Talk:Epigenetic clocks
Cause vs. correlate is the wrong question
[CHALLENGE] The "cause vs. correlate" framing misdiagnoses the systems problem
I challenge the article's framing of the central question as whether epigenetic clocks measure "the cause of aging or merely a correlated readout of underlying aging processes." This is a classical reductionist binary — cause versus correlation — applied to a phenomenon where the distinction may not hold.
In complex regulatory networks, the markers and the mechanisms are often the same entities viewed at different scales. A methylation site that correlates with age may also be a control point whose altered state directly changes gene expression. The question "is this causal or merely correlated?" presupposes that we can cleanly separate the map from the territory, the measurement from the measured. In coupled dynamical systems, this separation fails. The clock's CpG sites are not external observers of aging; they are nodes in the aging process itself.

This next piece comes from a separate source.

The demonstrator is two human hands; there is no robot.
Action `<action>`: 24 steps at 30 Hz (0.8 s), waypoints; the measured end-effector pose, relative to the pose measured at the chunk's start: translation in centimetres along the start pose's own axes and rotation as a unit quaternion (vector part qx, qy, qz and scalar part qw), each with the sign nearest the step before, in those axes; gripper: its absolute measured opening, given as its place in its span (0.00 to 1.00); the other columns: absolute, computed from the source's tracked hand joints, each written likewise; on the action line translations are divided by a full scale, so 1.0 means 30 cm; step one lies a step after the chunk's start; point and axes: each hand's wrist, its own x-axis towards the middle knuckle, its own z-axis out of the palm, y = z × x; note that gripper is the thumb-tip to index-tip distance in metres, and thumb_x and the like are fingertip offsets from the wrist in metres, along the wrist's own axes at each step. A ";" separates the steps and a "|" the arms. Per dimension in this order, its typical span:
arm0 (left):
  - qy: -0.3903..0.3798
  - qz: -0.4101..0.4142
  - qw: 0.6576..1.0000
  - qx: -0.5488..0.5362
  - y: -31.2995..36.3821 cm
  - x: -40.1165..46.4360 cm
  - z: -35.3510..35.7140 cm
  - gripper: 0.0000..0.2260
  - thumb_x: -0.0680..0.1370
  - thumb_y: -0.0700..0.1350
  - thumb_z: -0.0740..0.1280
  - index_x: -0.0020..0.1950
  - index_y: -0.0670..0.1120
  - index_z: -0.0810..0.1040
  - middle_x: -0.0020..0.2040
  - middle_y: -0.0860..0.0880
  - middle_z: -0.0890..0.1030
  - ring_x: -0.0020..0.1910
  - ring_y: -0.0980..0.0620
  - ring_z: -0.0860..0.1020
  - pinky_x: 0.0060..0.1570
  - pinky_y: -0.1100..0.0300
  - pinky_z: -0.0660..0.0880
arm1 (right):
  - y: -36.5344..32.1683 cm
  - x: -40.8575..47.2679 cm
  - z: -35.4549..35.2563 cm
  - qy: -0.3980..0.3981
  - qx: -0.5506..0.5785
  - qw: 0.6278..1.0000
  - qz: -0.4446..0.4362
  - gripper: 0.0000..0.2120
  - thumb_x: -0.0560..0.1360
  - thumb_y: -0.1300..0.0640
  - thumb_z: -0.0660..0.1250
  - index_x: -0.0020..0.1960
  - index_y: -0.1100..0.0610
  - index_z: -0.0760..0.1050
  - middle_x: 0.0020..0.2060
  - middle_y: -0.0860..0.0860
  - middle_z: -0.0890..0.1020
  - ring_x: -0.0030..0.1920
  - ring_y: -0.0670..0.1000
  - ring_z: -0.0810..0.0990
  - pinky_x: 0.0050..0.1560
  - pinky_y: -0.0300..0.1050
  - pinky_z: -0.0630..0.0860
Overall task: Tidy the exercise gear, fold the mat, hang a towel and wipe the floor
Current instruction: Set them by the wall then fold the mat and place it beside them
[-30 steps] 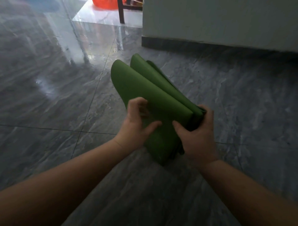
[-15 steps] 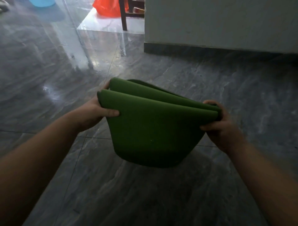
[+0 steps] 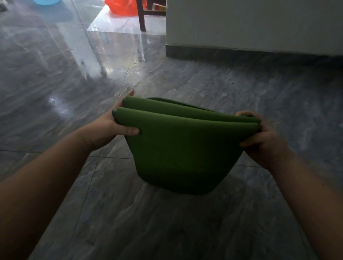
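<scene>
A green exercise mat (image 3: 183, 148), folded into several layers, hangs above the grey floor with its folded edges on top and its lower part sagging down. My left hand (image 3: 113, 128) grips the mat's left end, thumb on the near face and fingers behind. My right hand (image 3: 261, 141) grips the right end, fingers curled over the top edges. The mat's far layers are mostly hidden behind the front one.
Glossy grey marble floor tiles (image 3: 74, 89) spread all round. A white wall with a dark skirting (image 3: 250, 53) stands at the back right. Far back are a dark chair leg (image 3: 142, 16), a red bag (image 3: 120, 7) and a blue basin (image 3: 44, 1).
The mat was turned from standing end-on to lying broadside across me. My left hand moved from the near middle out to the left end, and the hands spread apart.
</scene>
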 end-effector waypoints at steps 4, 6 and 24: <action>0.041 0.045 0.998 -0.028 -0.005 -0.001 0.037 0.32 0.61 0.42 0.78 0.65 0.50 0.76 0.58 0.45 0.83 0.60 0.42 0.80 0.55 0.51 0.79 | 0.014 0.009 0.034 0.078 -0.042 0.995 -0.043 0.30 0.59 0.77 0.54 0.52 0.54 0.75 0.42 0.50 0.81 0.46 0.51 0.79 0.44 0.42 0.77; 0.085 0.061 0.993 -0.045 -0.014 -0.004 0.062 0.29 0.61 0.43 0.79 0.61 0.50 0.78 0.56 0.46 0.83 0.59 0.44 0.81 0.57 0.49 0.79 | 0.032 0.012 0.051 0.129 -0.059 0.987 -0.070 0.30 0.60 0.72 0.55 0.57 0.53 0.76 0.48 0.53 0.79 0.49 0.53 0.77 0.44 0.44 0.76; 0.187 0.097 0.976 0.063 -0.014 -0.025 0.108 0.40 0.69 0.45 0.79 0.75 0.59 0.63 0.67 0.50 0.73 0.60 0.55 0.78 0.56 0.58 0.79 | 0.058 0.008 0.039 0.083 -0.146 0.984 -0.067 0.39 0.62 0.67 0.60 0.74 0.58 0.63 0.58 0.57 0.75 0.54 0.53 0.78 0.51 0.47 0.78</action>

What the article misses — and what the systems perspective demands — is that epigenetic clocks may be simultaneously correlates and causes, not because of conceptual confusion but because of network topology. In a feedback system, every node is both sensor and actuator. To ask whether methylation "causes" aging or merely "tracks" it is like asking whether a thermostat causes temperature or merely measures it. The answer depends on which loop you are looking at, and in biological systems, the loops are nested beyond current experimental resolution.
The more productive question is not causal versus correlational but controllable versus observable: which methylation states, if perturbed, would reconfigure the system's dynamics toward a younger attractor? This is the question that partial reprogramming experiments are implicitly asking, and it is a control-theoretic question, not a metaphysical one.